I wasn’t sure how The Eviction would go down; online or in person. I ordered the material, lift hire and a wall was secured. I was happy to do it either way. Adam needed that piece painted quickly, and rightfully so since he was fresh off his Tonight interview. It was also an interesting project to work on as it wasn’t my own work. I found that I could just focus on the process of painting with no feelings of slight mortification that comes with your own composition
Painting in my studio is a private task, but, going back to ‘affectionate anthropology’, it is the performance of painting in public and the interaction with strangers that always keeps me wanting to paint murals again. People on the ground always give thumbs up, compliments, and offer me coffee or a pint. Some people (always men) will ask if I’ve painted the piece I’m literally stood beside, perched above them in my cherry picker. I love using the guise of art to improvise, and I’m workshopping how best to try my hand at full-blown painterly ‘happenings’ à la vaudeville Jim Dine, Yves Klein and Niki de Saint Phalle.
TP: The current Public Art Mural Bill before The Dáil is seeking to allow artists and property owners to commission murals without needing approval from local councils. Where do you stand on this bill, and how do you feel it will affect street art if it’s passed?

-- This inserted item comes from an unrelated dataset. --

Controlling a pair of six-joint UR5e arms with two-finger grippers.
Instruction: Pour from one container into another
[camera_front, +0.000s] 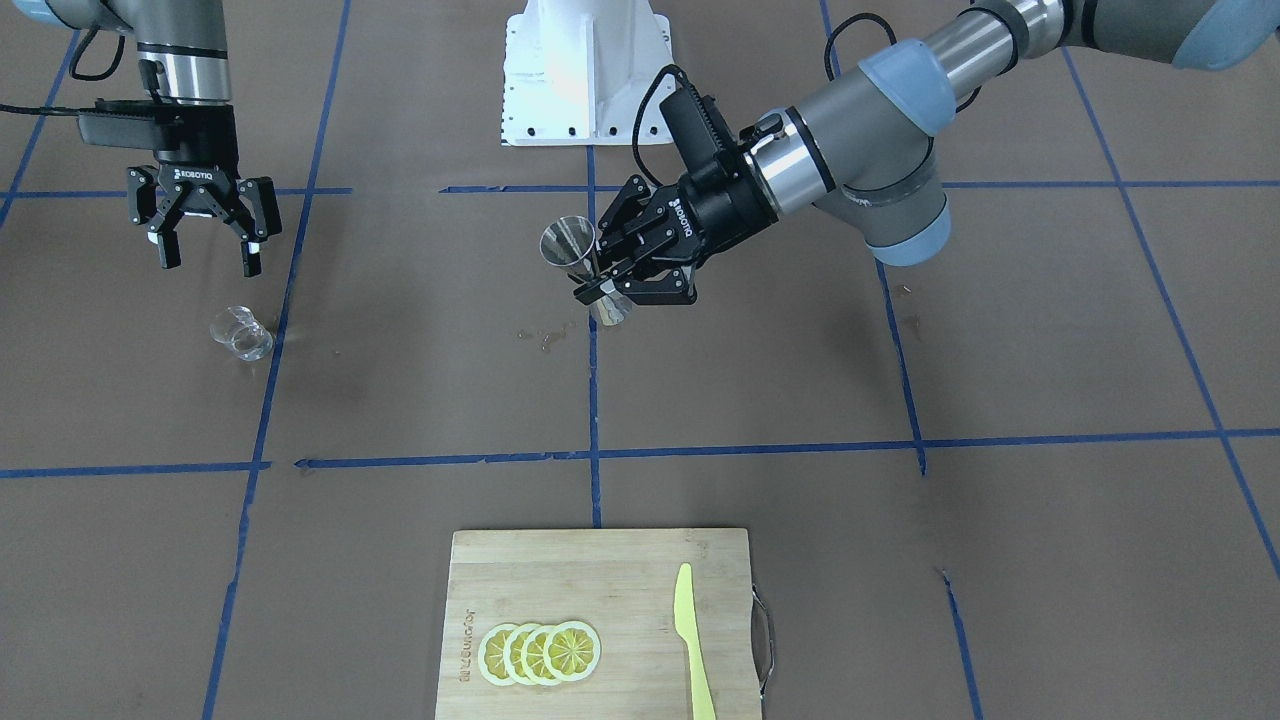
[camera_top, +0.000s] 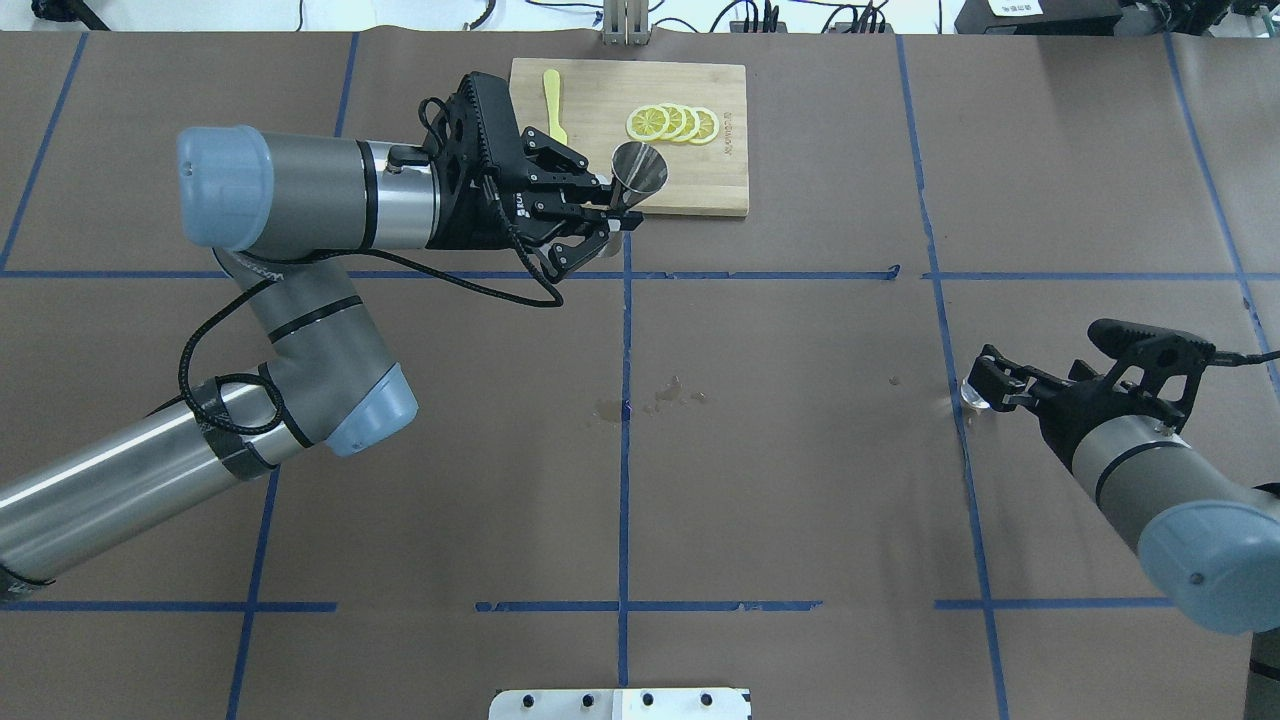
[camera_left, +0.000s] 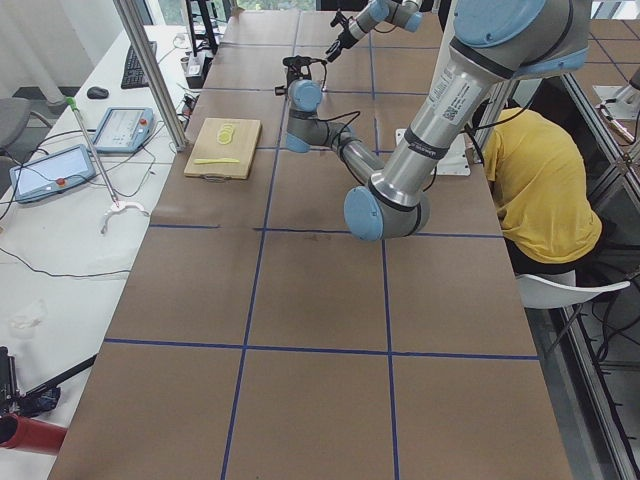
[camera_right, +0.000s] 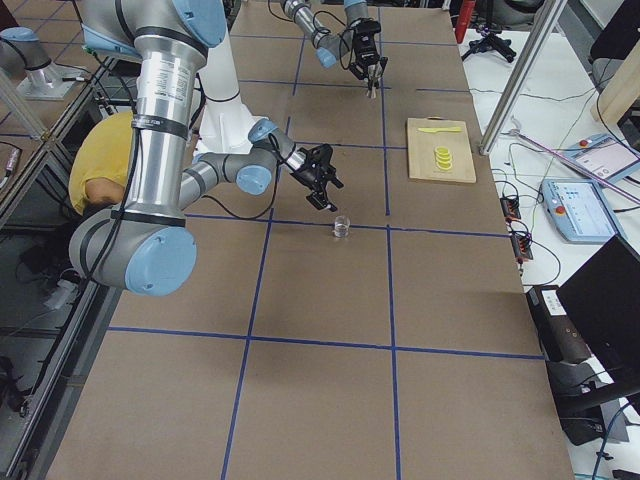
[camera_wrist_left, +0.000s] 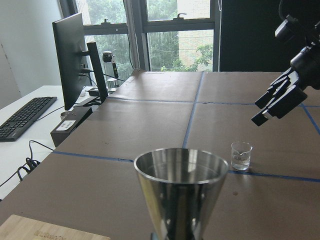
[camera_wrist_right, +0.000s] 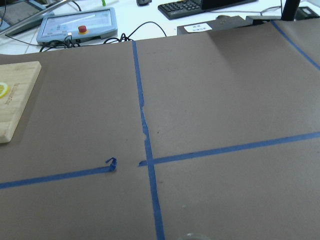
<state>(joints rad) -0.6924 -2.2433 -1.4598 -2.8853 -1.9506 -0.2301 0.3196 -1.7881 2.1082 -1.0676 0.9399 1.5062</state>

CH: I welcome this much-needed change in legislation. I’m delighted the Bill has been developed, the last thing artists need, when trying to induce some sort of organic culture in cities that are hard enough to exist in, is to be brought to court over fabulous work. I love Dublin, but we all know the authenticity of its artistic soul has been rightfully questioned.
I hope that the creativity, quality and expression in work accessible to the public will dramatically rise with the passing of this Bill. I’ve met many wall-owners and strangers on the street who support and trust the artist to do their thing, and quite a few unimaginative clients or governing bodies who don’t want anything remotely interesting on their beautiful canvases.

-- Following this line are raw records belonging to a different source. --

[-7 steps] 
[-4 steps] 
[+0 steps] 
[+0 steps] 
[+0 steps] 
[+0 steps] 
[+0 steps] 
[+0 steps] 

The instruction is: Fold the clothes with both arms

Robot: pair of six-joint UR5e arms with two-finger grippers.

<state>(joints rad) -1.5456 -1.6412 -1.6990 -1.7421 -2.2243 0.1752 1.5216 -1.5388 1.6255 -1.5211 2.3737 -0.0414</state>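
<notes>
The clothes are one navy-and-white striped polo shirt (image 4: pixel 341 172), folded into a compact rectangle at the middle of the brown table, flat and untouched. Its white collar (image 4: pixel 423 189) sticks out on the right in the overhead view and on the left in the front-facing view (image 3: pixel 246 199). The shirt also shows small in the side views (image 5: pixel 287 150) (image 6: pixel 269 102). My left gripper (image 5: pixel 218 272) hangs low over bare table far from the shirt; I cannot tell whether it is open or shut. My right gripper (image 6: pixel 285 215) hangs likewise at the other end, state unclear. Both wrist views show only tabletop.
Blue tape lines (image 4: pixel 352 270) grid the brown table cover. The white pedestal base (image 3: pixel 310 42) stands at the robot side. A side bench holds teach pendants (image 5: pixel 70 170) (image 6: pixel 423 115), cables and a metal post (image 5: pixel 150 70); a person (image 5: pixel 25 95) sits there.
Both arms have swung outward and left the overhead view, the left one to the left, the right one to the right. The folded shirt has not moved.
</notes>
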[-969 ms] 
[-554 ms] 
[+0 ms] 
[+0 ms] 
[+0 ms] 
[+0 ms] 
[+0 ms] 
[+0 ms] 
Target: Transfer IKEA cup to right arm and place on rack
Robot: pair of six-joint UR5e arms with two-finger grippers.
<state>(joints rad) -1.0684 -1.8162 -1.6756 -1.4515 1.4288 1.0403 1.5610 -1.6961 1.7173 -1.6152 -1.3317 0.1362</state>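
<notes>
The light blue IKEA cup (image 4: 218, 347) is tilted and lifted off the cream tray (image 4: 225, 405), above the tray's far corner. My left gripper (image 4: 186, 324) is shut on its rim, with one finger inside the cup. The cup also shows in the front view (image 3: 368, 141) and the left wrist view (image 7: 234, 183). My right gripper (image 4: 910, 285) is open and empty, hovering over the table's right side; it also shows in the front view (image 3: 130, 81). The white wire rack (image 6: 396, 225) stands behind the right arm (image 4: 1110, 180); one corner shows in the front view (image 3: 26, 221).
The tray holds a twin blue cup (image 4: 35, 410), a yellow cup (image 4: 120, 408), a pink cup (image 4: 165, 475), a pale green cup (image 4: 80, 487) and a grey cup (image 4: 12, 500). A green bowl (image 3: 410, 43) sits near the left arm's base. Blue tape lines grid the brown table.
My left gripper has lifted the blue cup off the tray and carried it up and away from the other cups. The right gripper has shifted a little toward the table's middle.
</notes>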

While I’ve just graduated and hope to paint more frequently, I’ve never sought county council planning permission for a piece myself. I’ve always felt that I’d rather paint a fantastic piece that lives for however long it lives, and ask for forgiveness rather than permission.

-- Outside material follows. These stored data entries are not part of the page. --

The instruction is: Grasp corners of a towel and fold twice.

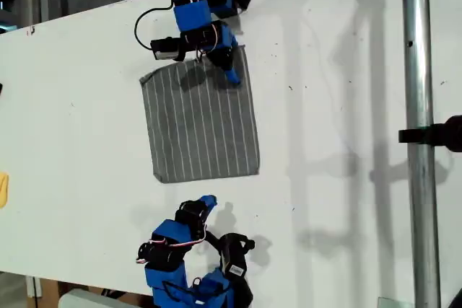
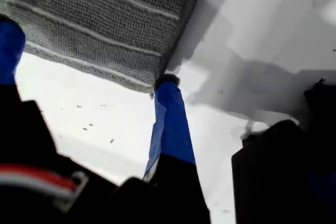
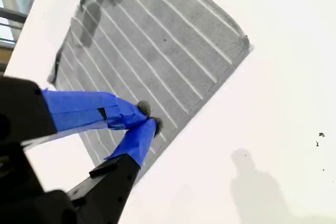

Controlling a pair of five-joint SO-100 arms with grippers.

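Note:
The grey towel (image 1: 201,122) with thin white stripes lies flat on the white table (image 1: 79,120). My first gripper (image 1: 221,66) is at the towel's far corner on the exterior view's right. It stands open, and one blue fingertip (image 2: 167,83) touches the corner's tip (image 2: 149,80) while the other finger stays off to the side. My second gripper (image 1: 208,201) hovers just off the towel's near edge, shut with nothing between its tips (image 3: 148,117). Past those tips the towel (image 3: 157,51) spreads out whole.
A metal pole (image 1: 419,106) with a black clamp (image 1: 433,136) runs down the exterior view's right. A black cable (image 1: 142,23) loops beside the first arm. A yellow object (image 1: 3,190) shows at the exterior view's left edge.

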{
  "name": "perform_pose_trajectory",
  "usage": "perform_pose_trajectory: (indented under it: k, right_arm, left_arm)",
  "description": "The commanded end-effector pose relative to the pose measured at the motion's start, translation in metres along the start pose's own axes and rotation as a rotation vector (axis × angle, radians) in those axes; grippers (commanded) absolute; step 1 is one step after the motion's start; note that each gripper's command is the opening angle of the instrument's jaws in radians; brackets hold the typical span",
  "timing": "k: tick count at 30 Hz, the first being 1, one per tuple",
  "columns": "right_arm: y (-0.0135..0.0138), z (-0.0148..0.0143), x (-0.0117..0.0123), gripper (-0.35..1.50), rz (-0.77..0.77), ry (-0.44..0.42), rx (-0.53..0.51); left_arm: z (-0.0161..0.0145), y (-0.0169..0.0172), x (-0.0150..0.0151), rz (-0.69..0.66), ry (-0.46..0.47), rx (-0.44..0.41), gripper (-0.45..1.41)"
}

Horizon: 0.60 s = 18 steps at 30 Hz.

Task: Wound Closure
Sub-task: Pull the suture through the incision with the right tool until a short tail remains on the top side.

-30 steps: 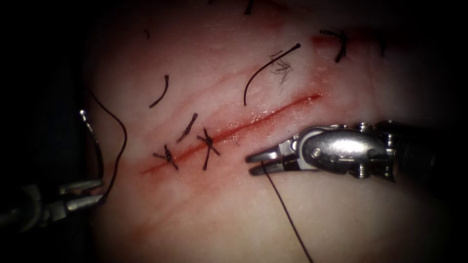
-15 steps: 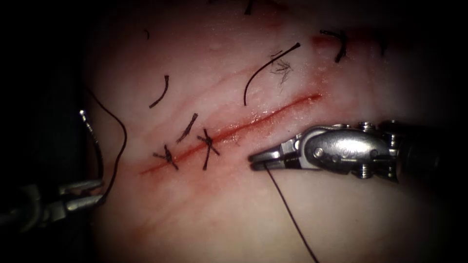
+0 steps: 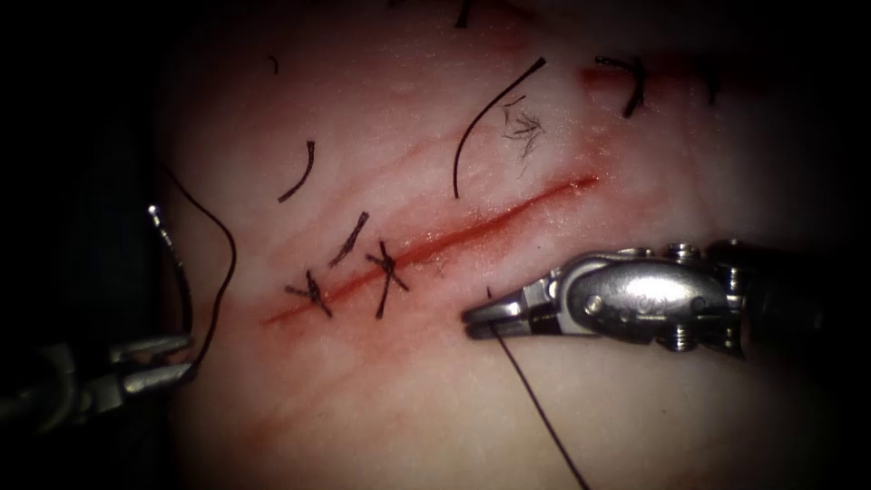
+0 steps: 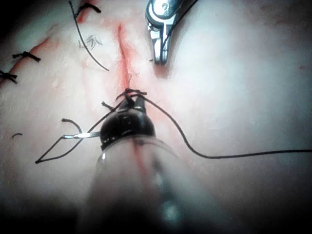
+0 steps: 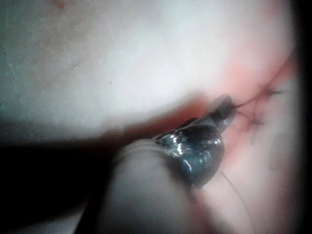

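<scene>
**A pool of light ringed by dark**

I work inside one bright pool of light that lands on the middle of the tissue (image 3: 381,399), with small wet glints where it is strongest. Outward the glow thins and the corners go black. Along the endoscope view's left edge I see a dark surround (image 3: 63,136) without detail. In my wrist views the light is harsh and pale, and a deep shadow (image 5: 44,161) lies across the right one.

Right tool (image 3: 481,319) lies right of the cut (image 3: 435,245); left tool (image 3: 172,363) far left.
</scene>
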Motion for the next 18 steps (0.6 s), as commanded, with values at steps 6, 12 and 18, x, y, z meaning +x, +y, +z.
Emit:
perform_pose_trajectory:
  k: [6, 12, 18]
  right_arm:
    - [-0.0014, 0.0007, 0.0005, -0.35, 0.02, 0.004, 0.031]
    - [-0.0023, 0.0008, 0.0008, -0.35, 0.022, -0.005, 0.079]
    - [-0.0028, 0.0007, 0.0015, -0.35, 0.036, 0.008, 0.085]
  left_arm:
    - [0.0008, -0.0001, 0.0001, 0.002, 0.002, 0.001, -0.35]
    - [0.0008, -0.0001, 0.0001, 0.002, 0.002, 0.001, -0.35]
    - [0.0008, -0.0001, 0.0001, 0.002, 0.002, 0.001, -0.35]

As well as allowing for more cleverly constructed pieces, I can imagine this Bill making the process for artists much more relaxed to herald in more ‘weird’ work done with the highest material quality. Work that feels fresh, absurd, comforting, strange and/or truly arresting, as well as complimentary to the context of public spaces. I’m personally as interested in the paint-handling and materiality of what is to come as much as subject matter and conceptual choice. I would love it if streets in Ireland, rural and cosmopolitan, regularly featured work as gorgeously experimental as could be found inside a gallery.
TP: Are there any new projects you’re working on that you can tell us about?
CH: Since graduating in June, I’ve been immersing myself in creative hermit mode and furthering my next body of work.
Lots of drawing, image-making, painting, plotting out public engagements, live performances and collaborative work for the upcoming year. Trying to cut out irrelevant noise and hold onto hope, I feel that I’ve Hito Steyerl on one shoulder and Trisha Paytas on the other. One foot in the darkness and the other in a Hello Kitty roller-skate.
I’m fortunate to spend most days in my cosy studio at Garter Lane. Currently, one of my soft-sculptures is featured in Waterford’s Gallery of Modern Art Members Show, and this Autumn I received a graduate commission from the Waterford Gallery of Art for their permanent collection. My ‘Malibu/Dooleys’ diptych is in their custody, along with an impressive painting of me by the lovely Una Sealy. I welcome all cool opportunities into my life and I’m very excited for 2024.
Caoilfhionn Hanton is a multi-disciplinary artist based in Waterford and a member of Garter Lane Studios.